Design a End-to-End Data Lineage Solution

Liangjun Jiang
6 min readApr 12, 2022

Let’s assume you have had some knowledge about Data Lineage — what it is, what it does, and how it is presented.

What’s Data Lineage

If not, let’s define what’s the data lineage, borrowed from here

Data lineage uncovers the life cycle of data — it aims to show the complete data flow, from start to finish. Data lineage is the process of understanding, recording, and visualizing data as it flows from data sources to consumption. This includes all transformations the data underwent along the way — how the data was transformed, what changed, and why.

A nice (or maybe misleading) graph illustration can be seen:

Data Lineage Illustration, source

The Value of Tracking Data Lineage

What’s the value of tracking data lineage? First of all, it’s not an easy task to tracking data lineage. Let’s say, we have a perfect lineage collection and presentation system, what value can it bring to the company? Some people answered a survey conducted by OSS Datahub, and have the following voted answers

Lineage Value

Screen shot is collected through OSS Datahub Slack channel Survey

Let’s say those 4 values are that a complete and accurate data lineage can bring in.

Naturally, it brings two aspects of Data Lineage: collection and presentation. This blog will break down into two parts: lineage collection and presentation

Lineage Collection

First of all, let’s look at all possible use cases which generate lineage, and any lineage collection solution for this case.

Within a Database

In the laymen term, or maybe the simplest term, a data lineage from a SQL language as such

"insert into db1.table1 select * from db2.table2"
Statements(#): 1
Source Tables:
db2.table2
Target Tables:
db1.table1

Data lineage in this context is self — explanatory. db1.table1 ‘s derived from db2.table2.

The most simple case which could generate the lineage info is that, an engineer wrote a Insert — Select SQL with a choice of SQL database as such

with customer_total_return as
(select sr_customer_sk as ctr_customer_sk
, sr_store_sk as ctr_store_sk
, sum(SR_RETURN_AMT) as ctr_total_return
from store_returns
, date_dim
where sr_returned_date_sk = d_date_sk
and d_year = 2000
group by sr_customer_sk
, sr_store_sk)
insert overwrite table query01
select c_customer_id
from customer_total_return ctr1
, store
, customer
where ctr1.ctr_total_return > (select avg(ctr_total_return) * 1.2
from customer_total_return ctr2
where ctr1.ctr_store_sk = ctr2.ctr_store_sk)
and s_store_sk = ctr1.ctr_store_sk
and s_state = 'TN'
and ctr1.ctr_customer_sk = c_customer_sk
order by c_customer_id
limit 100;

Then we will see a visual as such for table level lineage

Table-level lineage , generated by SQL Parser

And its column level lineage

Column-level lineage, generated by SQL Parser

In this case, the data aggregation SQL statement happens only within the given SQL database. The source table is in the this database , the target table is also in this database.

Solution

A general solution to this use case is to use a technique called Query Parser, or SQL Parser. In general, The SQL Parser engine receives the query log of the database, and analyze the query log line by line, and find the lineage info.

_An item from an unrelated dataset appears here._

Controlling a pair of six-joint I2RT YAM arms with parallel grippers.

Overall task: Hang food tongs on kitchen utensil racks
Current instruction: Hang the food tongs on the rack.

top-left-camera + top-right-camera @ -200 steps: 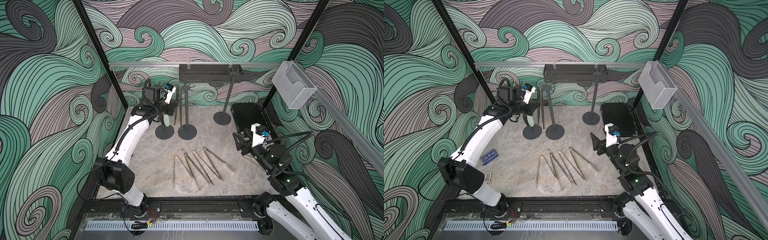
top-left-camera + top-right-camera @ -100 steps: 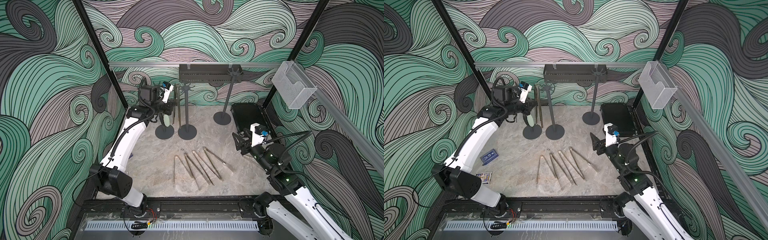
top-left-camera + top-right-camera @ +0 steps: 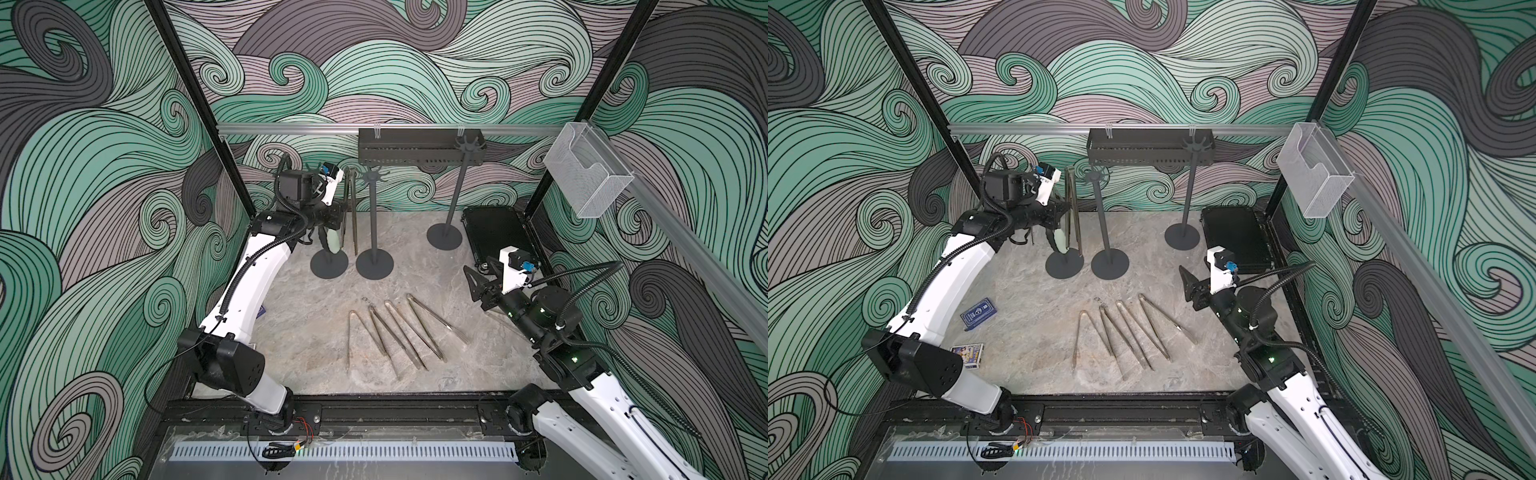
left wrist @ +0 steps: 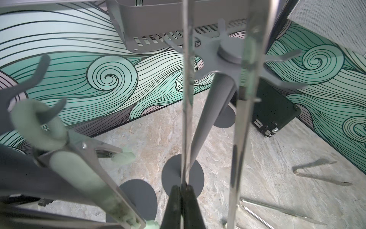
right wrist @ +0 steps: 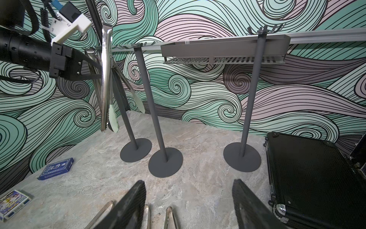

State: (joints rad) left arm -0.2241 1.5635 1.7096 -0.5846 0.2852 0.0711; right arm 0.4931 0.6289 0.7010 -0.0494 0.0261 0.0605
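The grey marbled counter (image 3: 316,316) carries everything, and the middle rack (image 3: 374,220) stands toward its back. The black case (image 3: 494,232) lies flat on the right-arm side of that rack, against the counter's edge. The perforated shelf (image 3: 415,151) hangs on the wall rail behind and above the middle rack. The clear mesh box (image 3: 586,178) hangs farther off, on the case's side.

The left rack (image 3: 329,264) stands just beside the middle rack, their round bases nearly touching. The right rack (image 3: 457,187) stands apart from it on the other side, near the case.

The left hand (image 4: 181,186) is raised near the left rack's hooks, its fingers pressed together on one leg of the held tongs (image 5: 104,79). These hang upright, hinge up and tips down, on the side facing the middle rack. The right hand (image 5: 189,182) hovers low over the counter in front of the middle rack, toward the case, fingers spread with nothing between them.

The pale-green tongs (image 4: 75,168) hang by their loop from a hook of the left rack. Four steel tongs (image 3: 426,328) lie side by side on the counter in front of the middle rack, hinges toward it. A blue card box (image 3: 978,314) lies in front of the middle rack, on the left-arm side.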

For example, in Alation, this is how the industry leading data catalog product, Alation, collects lineage.

Since different the SQL syntax in different database might be different somehow, it makes a one-size-fit-all SQL Parser solution is quite difficult.

Across Different Platforms, Databases and Tools

It’s getting much more complicated when data flows across different platforms, databases and tools.

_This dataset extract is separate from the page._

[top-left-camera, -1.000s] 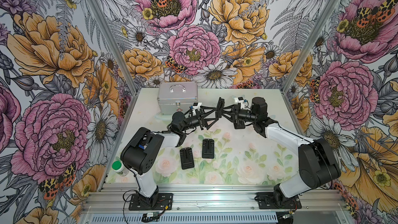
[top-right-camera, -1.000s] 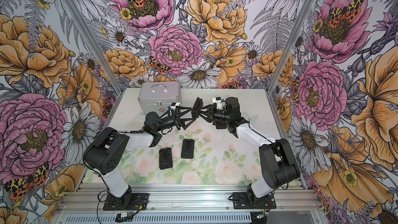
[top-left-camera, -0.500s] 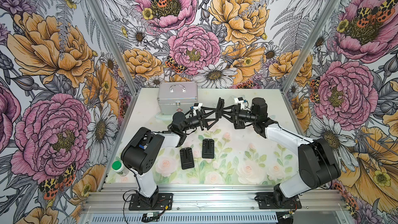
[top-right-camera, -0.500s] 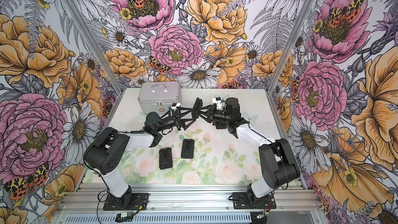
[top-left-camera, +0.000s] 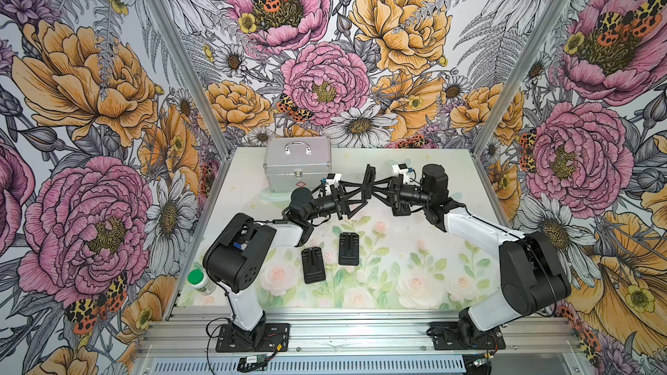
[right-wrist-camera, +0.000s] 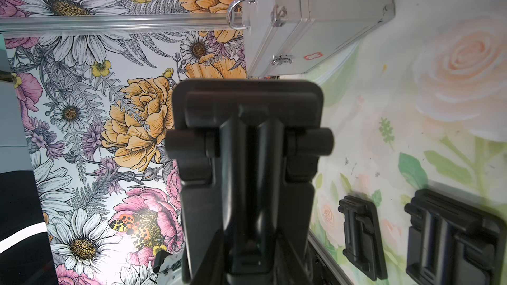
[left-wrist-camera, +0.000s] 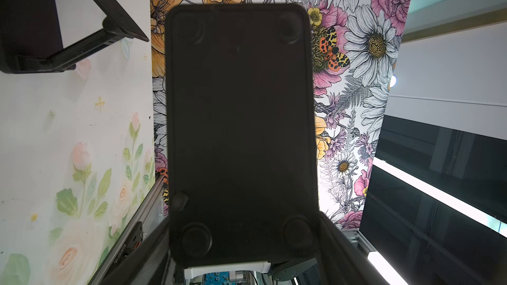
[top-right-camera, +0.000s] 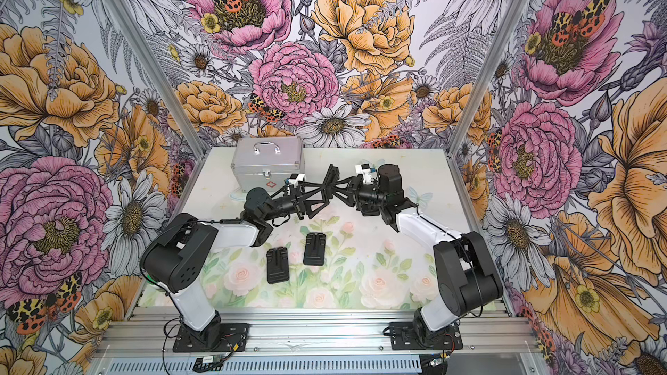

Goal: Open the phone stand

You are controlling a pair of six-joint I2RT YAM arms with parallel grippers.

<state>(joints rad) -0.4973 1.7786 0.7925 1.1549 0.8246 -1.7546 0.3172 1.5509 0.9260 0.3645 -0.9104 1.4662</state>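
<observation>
3 stands in all. 1 phone stand (top-left-camera: 369,174) sits mid-frame in both top views, above the table (top-left-camera: 433,174), btw my 2 grippers: left gripper (top-left-camera: 361,193) clamped on it, right gripper (top-left-camera: 378,189) gripping the opp. side. Lower stand (top-left-camera: 313,260) & upper stand (top-left-camera: 349,249) lie flat below. 1 silver case (top-left-camera: 297,164) upper left, 1 bottle (top-left-camera: 198,281) lower left.

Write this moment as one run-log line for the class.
stage: phone stand aloft | left gripper: shut on it | right gripper: shut on it | table: two spare phone stands, flat
</observation>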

case 1: Engineers move data from classic database (SQL Server, MySQL, Teradata), and use a producer app. to publish to Kafka stream, another consumer job to pull those data, and write to datalake, illustrated as

Stream lineage, source

For Kafka lineage, Confluent Kafka provides the built-in lineage tool to answer

Where did data come from?
Where is it going?
Where, when, and how was it transformed?

Besides the feature in Confluent Kafka, there is other solution such as Cloudera Kafka Atlas Hook to provide the similar info. It will present information as such — who are a topic’s producers, and who are the consumers.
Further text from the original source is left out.